今日は土曜日、練習は午後からなのでその前に羊毛フェルトの材料を買いに来ていた。
「ニードルもちゃんとあるし……あ、母さんにお肉買ってきてって頼まれたんだった。」
お肉を買うならはぐみのお店かな。まだ時間はあるし早く家に帰れば羊毛フェルトの新作を作れるかも!
ということで北沢精肉店を訪ねると……
「それいいね!こころん!」
「ええ、素敵でしょ?」
エプロンを付けて店番をしているはぐみがこころと何か話している。
「あ、みーくんだ!いらっしゃい!」
はぐみが気づいた。またなんか嫌な予感がする……
「おはよ。お母さんに頼まれてお肉買いにきたんだけど、こころと何を話してたの?」
「あのね、こころんとコロッケパーティーの打ち合わせしてたんだ!」
「コロッケパーティーって……なんでまた急にそんなことを?」
「はぐみね、こないだの練習前にゆーくんと一緒に数字の宿題おわらせたんだよ。」
「なるほど宿題を一緒に……」
ってあれ?駒沢君って学校に行けてなかったんじゃ……
「ゆーくんね「その、僕もそんな自信ないけど……北沢さんが大変そうだから……」っていってはぐみが解らない所の答えを一緒に考えてくれたんだ。
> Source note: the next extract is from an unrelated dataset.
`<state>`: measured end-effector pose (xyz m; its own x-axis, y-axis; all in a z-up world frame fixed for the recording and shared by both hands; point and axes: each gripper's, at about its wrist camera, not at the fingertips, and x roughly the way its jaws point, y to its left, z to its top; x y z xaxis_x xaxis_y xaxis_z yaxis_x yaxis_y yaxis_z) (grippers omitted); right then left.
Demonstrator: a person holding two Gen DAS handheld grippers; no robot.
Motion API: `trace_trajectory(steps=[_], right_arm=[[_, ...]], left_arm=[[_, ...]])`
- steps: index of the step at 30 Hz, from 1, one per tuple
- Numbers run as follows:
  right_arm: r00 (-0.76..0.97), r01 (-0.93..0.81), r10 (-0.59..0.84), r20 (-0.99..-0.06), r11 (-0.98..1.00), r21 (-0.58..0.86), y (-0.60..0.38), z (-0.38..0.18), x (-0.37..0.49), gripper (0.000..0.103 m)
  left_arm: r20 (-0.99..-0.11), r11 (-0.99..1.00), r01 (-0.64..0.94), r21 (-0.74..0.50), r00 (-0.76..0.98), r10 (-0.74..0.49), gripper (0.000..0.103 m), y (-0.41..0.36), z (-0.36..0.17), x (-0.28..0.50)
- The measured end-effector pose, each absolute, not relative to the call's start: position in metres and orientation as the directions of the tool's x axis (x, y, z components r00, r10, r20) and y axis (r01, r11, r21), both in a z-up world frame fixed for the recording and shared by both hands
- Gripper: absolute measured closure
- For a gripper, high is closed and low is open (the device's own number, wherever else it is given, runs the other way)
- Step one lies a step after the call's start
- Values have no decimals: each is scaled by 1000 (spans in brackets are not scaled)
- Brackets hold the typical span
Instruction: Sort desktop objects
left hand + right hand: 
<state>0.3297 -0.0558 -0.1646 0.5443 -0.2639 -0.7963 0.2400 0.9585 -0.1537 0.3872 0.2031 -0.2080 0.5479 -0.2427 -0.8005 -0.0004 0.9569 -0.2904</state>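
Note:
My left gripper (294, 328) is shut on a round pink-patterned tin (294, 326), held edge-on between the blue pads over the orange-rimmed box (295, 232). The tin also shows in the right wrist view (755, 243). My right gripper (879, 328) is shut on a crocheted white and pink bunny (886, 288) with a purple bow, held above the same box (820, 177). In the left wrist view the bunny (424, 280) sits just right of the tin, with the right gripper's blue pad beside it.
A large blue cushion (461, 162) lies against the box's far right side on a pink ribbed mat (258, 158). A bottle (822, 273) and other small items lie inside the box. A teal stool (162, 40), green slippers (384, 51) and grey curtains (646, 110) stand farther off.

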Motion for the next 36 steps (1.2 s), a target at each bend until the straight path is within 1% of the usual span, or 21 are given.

」
はぐみ曰く、二人であーでもないこーでもないと悩みながらなんとか練習前に宿題をおわらせられたらしい。もしかして彼、成績は悪くないのかな?
「それで何かしたくなった……と。」
「うん!」
満面の笑みを見せるはぐみ。だけど……
「でも、駒沢君ってコロッケとか食べるのかな?」
幽霊だとすり抜けるから食べれないんじゃないの?
「好き嫌いなら大丈夫だよ!うちのコロッケはおいしいから!」
「ええ!もし雄也がコロッケ嫌いでもきっと大好きになるわ!!」
違う、そういう話じゃない。
「味の問題じゃなくて、駒沢君って幽霊だよ?物を食べる事ができないかもしれないじゃん。」
「……あ!」
そうだった!という顔をするはぐみ。これ、なんだかんだで長くなりそうだな。フェルトはまた今度にしよう……
「────駄目みたい。」
スマホの通話を切って二人に伝える。
美麗さん曰く、物を食べるとか以前に嗅覚もないらしい。
「そんな……」
しゅんとなるはぐみ。
これだとあたし達がコロッケ食べてるのを駒沢君が見てるだけ。せっかくはぐみが考えてる訳だし、何もしないというのもなぁ……
「それなら、あたしにいい考えがあるわ!」
こころが何かを思いついたようだ、こういう時って大体とんでもないこと言うんだよね……
「あたし達でソフトボールのチームを作ってはぐみ達と試合をする。なんてどうかしら?」
こころが出す案にしては割と現実的だった。ただ問題が一つ
「でもこころん、ソフトボールって9人居ないとできないよ?」
そう、メンバーが足りないんだよね。
「それなら、一緒に試合に出てくれる人を探せばいいじゃない。」
いや最低でも5人は必要なんですけど……そもそもあたし達の知り合いで急にこんなお願してもOKしてくれる人なんているのかなぁ……?
と考えていると────
「はぐー!こころーん!美咲ちゃーん!みんなでなに話してるのー?」
元気一杯な声が響く。そうだよ…
ここまで読んでくださってありがとうございます。
本当は美咲回にする予定だったんですがすごい難航してしまって先にはぐみ回を持ってくることにしました。
補足ですが、雄也の成績は中の上~から上の下位です。
そして、今回のゲストは香澄でした。作者はポピパ推しなので割合多めになっています。